• **TASK GOAL**:
Ignoring every picture, transcribe the data in full as it stands.

• **DATA**:
::::::::::

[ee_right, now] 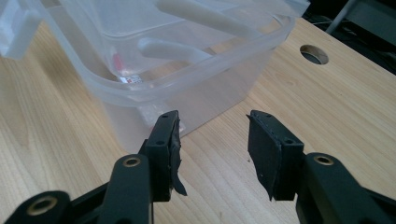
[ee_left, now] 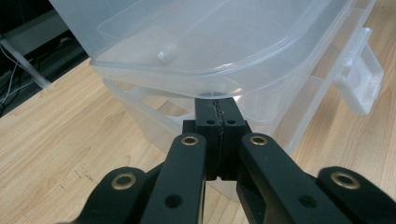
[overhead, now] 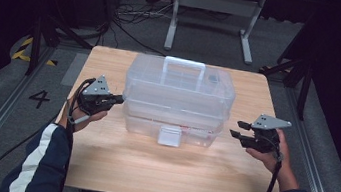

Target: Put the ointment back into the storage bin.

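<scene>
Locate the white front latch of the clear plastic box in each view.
High view: latch at lower centre, on the clear box front.
Left gripper view: latch at the right edge.
Right gripper view: latch at the top left corner.
Shared landmark: the wooden table.

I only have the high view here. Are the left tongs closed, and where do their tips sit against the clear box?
Observer: The left tongs are shut, pads together with nothing between them. Their tips point in just under the overhanging lip of the clear box.
Operator: And the other hand, is it holding anything?
Observer: No. The right tongs stand open over the bare wooden table, short of the box's end wall.
Operator: Is there anything inside the box?
Observer: The right gripper view shows a small red and white item in the lower section. It is too blurred to identify.
</scene>
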Motion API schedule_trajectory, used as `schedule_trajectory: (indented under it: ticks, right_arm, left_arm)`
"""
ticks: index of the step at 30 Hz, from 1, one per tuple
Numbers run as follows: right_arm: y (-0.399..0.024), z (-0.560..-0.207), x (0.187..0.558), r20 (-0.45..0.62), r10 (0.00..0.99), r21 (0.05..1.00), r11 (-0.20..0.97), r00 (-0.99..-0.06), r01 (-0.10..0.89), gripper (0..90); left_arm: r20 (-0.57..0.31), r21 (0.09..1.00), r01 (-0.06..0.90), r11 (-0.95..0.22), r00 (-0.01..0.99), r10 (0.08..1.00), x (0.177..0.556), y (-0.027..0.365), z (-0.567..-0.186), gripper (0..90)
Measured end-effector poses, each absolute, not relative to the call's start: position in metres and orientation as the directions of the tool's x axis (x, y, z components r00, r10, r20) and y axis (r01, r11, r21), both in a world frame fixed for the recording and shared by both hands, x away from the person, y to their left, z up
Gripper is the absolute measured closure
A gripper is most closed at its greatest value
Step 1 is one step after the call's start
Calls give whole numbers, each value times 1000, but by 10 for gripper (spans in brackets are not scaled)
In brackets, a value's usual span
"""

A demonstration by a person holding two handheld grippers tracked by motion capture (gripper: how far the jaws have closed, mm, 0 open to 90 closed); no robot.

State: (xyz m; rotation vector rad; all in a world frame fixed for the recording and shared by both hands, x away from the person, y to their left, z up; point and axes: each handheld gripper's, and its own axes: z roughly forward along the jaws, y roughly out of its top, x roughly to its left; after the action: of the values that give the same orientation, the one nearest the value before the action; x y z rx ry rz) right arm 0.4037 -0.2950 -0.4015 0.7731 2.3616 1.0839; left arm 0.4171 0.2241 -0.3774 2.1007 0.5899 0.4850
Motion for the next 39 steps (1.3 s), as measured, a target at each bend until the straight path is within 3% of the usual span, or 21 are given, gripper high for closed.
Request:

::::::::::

• **OUTPUT BELOW**:
[ee_right, now] 
[ee_left, now] 
[overhead, now] 

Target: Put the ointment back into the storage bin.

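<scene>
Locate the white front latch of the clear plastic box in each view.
High view: latch at lower centre, on the clear box front.
Left gripper view: latch at the right edge.
Right gripper view: latch at the top left corner.
Shared landmark: the wooden table.

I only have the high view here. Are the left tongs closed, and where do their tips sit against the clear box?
Observer: The left tongs are shut, pads together with nothing between them. Their tips point in just under the overhanging lip of the clear box.
Operator: And the other hand, is it holding anything?
Observer: No. The right tongs stand open over the bare wooden table, short of the box's end wall.
Operator: Is there anything inside the box?
Observer: The right gripper view shows a small red and white item in the lower section. It is too blurred to identify.
</scene>
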Motion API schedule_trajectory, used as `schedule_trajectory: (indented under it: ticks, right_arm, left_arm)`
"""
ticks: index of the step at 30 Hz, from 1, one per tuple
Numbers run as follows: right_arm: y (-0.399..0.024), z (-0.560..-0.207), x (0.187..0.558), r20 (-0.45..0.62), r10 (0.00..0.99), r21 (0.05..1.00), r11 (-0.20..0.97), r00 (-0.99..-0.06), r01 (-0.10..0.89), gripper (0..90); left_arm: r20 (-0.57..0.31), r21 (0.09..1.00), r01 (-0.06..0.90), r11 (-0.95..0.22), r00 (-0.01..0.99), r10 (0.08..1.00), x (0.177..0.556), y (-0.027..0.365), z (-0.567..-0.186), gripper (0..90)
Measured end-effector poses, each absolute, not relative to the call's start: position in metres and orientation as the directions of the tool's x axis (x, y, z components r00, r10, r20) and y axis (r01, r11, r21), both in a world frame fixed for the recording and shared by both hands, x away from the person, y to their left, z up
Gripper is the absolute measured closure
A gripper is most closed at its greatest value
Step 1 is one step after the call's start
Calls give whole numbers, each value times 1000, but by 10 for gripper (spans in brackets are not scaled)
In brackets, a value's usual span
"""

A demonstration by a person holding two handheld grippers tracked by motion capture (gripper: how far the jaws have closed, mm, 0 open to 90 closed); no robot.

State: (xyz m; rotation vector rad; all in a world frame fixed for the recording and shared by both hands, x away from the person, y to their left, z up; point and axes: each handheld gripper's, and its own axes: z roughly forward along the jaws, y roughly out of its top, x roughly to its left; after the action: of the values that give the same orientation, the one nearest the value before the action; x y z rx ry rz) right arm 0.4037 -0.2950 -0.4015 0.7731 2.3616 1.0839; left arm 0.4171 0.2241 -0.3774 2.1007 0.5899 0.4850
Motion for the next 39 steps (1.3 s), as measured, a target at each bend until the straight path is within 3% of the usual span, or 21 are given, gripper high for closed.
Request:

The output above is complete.